I am starting to think the answer is no, and it is beginning to show. Yes, the technology needed to totally integrate our homes into one 'smart' ecosystem is there, but I struggle to see what the point of it all is. Is saying "Alexa turn on the light" really better than just turning on the light? I think not.

The growing problem with the 'smart' technology industry is that it just makes us all look stupid. So many technologies have been launched and, in the main, they do not really have a purpose.

It all boils down to one problem. Every technology innovator dreams of what Peter Thiel called a "zero to one" moment, where you create something that everyone wants or needs but didn't know they did until it existed. Who knew we needed Google, Facebook or Amazon in our lives until they existed? Driven by this desire to create the next big thing, far too many technologists have forgotten the second part of the equation - what you create has to be useful; it has to work in people's lives, it has to answer a question.

Right now, 'smart' technology in homes is only answering the question: how can I be really lazy? Though impossible to get exact figures, my reading is within the market for technology the people who want to just be as sluggish as possible aren't enough for a sustainable business model. At present IoT in our homes is only really appealing to the 2 - 2.5% of the market that will always want to get new technology first - the innovators. The kind of people who bought a flat screen TV when tube TVs were still better, just to have the latest thing.

The vast majority of consumers do not care about having the latest thing; they just want what they already have to work. I recently installed Hive in a property I am renting out. It is a great system. I am happy to use it to control all my heating from my phone or 'smart' device. However, my tenant takes the opposite view, he just wants a thermostat, he just wants his heating to work.

Even the attempts to push 'smart' home technology in advertising have strayed far away from what can be considered its useful application. In one advert, a family is shown forgetting to turn off the iron before going on holiday and because they have a 'smart' home can switch it off from the car. This sounds great until you consider the practicalities. Every household appliance you have has to be IoT-enabled. Good luck with replacing your iron, your fridge, your radiators et al!

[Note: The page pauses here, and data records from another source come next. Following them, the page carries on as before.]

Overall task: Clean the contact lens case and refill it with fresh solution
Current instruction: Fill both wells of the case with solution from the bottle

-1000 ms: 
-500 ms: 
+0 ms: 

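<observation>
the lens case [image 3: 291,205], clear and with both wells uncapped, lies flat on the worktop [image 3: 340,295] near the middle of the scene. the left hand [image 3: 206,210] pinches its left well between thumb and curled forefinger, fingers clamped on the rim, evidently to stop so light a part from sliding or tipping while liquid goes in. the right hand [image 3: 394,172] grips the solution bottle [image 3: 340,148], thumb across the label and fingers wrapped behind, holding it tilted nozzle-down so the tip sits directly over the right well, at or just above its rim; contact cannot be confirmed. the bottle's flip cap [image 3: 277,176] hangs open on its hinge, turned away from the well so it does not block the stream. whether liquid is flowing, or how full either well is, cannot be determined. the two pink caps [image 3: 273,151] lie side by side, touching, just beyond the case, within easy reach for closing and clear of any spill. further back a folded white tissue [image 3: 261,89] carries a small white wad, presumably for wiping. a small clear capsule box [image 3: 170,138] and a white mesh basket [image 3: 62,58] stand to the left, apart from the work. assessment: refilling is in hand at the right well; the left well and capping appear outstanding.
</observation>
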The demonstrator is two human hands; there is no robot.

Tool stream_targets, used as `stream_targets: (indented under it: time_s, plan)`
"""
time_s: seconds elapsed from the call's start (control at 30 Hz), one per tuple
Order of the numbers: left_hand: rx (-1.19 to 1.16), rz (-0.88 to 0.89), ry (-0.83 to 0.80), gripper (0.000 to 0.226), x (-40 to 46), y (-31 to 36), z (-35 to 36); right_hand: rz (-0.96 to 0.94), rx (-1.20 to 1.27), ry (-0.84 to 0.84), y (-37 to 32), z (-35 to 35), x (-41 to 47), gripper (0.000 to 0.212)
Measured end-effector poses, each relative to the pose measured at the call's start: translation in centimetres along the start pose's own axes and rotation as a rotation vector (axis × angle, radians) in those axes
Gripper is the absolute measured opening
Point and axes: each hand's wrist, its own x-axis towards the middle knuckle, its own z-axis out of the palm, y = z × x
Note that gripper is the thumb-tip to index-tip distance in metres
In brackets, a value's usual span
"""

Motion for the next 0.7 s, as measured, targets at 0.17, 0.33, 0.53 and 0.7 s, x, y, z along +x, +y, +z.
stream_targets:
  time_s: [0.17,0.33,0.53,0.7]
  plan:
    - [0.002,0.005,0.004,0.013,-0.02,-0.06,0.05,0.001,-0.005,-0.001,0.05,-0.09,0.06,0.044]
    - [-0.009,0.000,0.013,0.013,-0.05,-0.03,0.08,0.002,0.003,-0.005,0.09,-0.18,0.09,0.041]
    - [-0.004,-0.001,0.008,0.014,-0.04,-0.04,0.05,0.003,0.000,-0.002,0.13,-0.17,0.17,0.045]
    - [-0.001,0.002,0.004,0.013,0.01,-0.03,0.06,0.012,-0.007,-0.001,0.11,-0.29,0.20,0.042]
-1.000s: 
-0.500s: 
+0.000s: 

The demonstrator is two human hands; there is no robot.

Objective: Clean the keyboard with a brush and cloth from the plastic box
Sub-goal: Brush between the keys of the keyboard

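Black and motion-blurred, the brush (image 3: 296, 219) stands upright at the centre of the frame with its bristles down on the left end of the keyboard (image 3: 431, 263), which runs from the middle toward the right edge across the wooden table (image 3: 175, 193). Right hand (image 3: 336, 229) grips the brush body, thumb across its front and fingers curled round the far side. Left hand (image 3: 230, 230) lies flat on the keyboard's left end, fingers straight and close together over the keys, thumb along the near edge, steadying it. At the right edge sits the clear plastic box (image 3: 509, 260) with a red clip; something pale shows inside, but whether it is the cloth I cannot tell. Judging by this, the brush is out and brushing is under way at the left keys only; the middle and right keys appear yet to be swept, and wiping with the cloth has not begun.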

None of this is to say that IoT applications have no place in our homes. In many areas a clear 'use case' for this technology does exist. For example, an IoT system to monitor and alert, in real time, problems in a home heating system has clear advantages to both the consumer and the energy company. In the very near future it will be possible, indeed even common, for your boiler to know which parts are about to fail and alert the energy company. For customers, repeat engineer visits will be eliminated, the massive cost of replacing parts of, or even the entire boiler can be avoided and the time cost of multiple days off work will no longer exist. Energy companies will be able to monitor when customers will be need a service, reducing the need for 'check-ups'. In addition engineers will be able to know exactly what a customer needs and be able to provide said product immediately.

If smart homes are going to take off as a concept and replicate the success of previous innovations, companies have to stop answering questions no one asked. Instead the focus should be on making our lives easier, on solving problems we all have, but don't yet realise technology can solve.

The IoT industry is now at a crossroads. It has the potential to be in every home or it could go the way of wearables - fun, but ultimately annoying and pointless. For any technology to reach the point where it is accepted by the mass market, it must actually be useful in the lives of more than 15% of the population. The big energy companies are close to making this happen with smart homes, but must make the right decisions as to where to focus their energies. Failure to do so will mean failure of 'smart' homes and significant loss of investment. Let's watch this space.